WORK INSTRUCTIONS:
Only lines containing the word "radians" are needed; pull them out of the material.

MATERIAL PROVIDED:
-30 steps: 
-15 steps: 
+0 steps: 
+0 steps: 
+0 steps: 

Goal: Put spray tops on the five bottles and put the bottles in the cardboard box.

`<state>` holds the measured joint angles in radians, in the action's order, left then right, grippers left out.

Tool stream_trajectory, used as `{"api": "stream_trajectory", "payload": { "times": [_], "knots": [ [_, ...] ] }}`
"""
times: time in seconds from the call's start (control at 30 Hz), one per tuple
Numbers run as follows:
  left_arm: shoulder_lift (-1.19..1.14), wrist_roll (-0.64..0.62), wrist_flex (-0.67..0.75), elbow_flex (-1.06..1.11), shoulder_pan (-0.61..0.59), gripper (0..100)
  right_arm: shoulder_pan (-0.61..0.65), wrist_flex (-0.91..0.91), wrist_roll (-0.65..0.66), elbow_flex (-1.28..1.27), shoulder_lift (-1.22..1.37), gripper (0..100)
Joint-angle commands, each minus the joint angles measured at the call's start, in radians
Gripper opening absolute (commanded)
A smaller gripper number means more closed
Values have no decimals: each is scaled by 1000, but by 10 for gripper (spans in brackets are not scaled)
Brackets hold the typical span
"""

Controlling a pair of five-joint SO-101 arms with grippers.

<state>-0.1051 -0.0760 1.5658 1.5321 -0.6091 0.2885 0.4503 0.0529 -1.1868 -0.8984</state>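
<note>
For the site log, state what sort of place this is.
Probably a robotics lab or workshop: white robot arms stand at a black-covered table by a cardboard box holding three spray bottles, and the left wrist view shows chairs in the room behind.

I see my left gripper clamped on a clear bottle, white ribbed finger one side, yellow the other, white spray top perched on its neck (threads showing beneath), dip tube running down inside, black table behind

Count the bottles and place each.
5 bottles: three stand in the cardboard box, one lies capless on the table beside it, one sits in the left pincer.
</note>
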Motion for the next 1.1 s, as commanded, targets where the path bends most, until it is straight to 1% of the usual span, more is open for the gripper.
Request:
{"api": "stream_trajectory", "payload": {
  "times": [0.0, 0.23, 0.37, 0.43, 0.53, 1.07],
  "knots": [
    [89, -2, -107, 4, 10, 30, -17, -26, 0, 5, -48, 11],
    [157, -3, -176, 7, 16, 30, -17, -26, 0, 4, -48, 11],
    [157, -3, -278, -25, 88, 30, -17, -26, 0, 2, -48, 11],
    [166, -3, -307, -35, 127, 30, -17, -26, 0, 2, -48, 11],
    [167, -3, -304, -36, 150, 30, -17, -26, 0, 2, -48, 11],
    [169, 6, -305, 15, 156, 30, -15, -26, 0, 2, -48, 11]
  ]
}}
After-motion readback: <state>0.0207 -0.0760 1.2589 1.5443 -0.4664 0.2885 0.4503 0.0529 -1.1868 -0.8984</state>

TASK OUTPUT:
`<state>` holds the measured joint angles in radians, in the action's order, left then right, grippers left out.
Joint-angle commands, each minus the joint angles measured at the call's start, in radians

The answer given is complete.